§ **Assignment**
Your answer should be the lines from the start of the records through the line with "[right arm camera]", copied word for word.

§ **Input data**

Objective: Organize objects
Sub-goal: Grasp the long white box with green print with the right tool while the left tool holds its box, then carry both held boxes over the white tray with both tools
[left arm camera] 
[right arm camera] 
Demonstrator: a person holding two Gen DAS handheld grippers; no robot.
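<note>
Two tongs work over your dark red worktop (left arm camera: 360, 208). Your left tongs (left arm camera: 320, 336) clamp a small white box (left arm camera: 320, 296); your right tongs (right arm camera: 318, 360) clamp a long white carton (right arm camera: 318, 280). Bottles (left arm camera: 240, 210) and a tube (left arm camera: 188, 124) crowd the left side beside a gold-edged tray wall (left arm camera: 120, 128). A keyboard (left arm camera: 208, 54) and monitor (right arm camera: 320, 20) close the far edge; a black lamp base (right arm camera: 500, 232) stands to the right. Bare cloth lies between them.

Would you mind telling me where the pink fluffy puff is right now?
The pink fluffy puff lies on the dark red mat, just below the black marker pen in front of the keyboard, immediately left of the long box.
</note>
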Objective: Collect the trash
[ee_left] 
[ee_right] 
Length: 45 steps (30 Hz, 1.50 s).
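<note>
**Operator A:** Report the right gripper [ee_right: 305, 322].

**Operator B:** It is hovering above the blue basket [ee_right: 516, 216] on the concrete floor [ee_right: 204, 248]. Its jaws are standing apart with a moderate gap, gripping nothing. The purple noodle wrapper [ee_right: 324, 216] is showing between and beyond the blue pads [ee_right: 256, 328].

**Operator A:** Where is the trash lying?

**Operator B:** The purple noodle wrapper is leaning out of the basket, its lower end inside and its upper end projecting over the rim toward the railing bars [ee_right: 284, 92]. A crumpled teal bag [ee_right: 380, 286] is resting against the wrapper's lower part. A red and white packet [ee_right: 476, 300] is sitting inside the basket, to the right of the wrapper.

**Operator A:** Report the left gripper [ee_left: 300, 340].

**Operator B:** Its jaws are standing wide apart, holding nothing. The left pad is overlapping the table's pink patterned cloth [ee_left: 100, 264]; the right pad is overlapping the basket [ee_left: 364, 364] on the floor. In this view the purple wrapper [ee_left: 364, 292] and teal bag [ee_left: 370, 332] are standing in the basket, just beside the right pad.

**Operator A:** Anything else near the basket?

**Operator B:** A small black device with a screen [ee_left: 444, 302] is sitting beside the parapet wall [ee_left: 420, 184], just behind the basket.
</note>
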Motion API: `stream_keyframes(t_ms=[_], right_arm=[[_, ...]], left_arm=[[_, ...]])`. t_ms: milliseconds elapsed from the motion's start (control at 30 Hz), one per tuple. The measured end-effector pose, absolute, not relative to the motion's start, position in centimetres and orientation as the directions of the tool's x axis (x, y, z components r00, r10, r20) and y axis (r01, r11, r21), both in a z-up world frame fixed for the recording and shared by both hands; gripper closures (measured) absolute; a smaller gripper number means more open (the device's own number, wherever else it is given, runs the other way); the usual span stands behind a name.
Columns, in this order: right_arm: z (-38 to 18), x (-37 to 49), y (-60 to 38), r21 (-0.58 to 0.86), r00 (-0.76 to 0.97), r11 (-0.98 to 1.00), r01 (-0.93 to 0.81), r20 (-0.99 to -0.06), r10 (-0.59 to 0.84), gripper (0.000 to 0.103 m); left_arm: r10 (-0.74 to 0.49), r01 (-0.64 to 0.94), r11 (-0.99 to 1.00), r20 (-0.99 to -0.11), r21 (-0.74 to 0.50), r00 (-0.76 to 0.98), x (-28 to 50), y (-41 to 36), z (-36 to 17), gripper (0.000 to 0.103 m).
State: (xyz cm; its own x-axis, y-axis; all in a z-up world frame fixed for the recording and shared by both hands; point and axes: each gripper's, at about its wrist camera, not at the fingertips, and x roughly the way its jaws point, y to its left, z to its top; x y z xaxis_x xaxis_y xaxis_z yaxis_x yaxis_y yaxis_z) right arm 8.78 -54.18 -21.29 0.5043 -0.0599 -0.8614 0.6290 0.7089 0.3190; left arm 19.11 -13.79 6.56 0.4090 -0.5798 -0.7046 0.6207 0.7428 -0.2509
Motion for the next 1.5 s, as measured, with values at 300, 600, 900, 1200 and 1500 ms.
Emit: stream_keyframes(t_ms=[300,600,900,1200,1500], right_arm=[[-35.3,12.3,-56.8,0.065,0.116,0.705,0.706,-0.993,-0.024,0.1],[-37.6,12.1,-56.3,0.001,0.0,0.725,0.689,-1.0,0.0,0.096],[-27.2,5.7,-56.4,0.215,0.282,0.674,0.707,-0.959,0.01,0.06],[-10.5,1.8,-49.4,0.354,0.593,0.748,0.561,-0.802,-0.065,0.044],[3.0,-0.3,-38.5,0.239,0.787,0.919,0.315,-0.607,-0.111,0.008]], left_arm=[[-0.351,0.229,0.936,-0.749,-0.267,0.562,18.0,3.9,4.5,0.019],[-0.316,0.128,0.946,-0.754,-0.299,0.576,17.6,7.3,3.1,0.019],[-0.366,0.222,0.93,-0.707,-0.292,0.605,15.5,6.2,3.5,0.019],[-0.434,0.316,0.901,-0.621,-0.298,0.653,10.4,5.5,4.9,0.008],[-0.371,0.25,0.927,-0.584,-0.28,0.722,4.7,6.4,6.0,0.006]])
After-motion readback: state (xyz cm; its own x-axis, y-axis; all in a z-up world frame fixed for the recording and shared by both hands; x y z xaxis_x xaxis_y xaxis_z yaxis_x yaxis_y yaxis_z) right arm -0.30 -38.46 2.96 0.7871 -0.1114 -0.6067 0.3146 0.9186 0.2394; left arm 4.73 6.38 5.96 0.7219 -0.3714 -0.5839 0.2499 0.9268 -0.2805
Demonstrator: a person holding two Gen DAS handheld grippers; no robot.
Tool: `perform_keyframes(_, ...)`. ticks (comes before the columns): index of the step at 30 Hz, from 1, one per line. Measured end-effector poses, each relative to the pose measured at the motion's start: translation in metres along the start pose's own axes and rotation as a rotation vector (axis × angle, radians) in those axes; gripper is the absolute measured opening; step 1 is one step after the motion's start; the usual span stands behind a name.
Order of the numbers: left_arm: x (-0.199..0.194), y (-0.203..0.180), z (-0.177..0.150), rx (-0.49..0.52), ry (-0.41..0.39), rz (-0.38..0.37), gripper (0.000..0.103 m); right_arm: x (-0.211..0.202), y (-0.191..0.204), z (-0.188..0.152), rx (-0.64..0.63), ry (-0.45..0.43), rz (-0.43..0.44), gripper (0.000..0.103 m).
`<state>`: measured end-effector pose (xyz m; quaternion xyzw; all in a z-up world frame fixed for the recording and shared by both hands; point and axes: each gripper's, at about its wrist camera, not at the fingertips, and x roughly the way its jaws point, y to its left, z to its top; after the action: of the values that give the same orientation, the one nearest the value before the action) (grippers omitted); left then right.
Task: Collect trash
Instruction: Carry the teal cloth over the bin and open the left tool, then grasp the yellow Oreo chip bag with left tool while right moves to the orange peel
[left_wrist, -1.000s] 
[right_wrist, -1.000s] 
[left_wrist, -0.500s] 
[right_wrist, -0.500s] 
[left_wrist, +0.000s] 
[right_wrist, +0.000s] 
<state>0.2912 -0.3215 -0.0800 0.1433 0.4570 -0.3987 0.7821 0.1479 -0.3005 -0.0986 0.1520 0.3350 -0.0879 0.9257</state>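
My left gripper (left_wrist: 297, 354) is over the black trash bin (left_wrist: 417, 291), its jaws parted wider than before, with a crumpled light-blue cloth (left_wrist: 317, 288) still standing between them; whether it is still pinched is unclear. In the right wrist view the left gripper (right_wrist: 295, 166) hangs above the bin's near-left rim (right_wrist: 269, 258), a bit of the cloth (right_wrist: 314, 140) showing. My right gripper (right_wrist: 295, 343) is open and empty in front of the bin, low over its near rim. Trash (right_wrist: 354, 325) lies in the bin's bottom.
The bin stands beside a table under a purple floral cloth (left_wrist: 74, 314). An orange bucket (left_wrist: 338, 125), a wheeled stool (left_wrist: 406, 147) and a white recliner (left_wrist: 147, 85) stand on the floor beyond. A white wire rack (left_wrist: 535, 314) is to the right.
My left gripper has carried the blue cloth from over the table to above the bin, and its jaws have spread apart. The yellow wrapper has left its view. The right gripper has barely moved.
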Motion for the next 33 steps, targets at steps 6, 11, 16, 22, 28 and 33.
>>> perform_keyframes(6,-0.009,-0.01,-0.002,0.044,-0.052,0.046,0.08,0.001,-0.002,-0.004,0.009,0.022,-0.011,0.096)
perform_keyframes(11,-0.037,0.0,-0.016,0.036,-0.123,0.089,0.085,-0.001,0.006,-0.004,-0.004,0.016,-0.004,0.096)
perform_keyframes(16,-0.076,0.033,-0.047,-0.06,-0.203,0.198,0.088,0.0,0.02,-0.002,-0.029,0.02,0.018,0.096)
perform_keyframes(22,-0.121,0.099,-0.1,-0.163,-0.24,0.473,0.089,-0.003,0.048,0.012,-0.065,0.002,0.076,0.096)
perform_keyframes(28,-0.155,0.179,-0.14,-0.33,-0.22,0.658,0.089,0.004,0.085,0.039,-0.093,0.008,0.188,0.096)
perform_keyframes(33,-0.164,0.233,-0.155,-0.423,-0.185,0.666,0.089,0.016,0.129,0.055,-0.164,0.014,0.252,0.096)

§ **Exercise response**
Objective: Organize objects
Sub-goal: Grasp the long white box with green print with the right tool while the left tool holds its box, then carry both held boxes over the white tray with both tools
[left arm camera] 
[right arm camera] 

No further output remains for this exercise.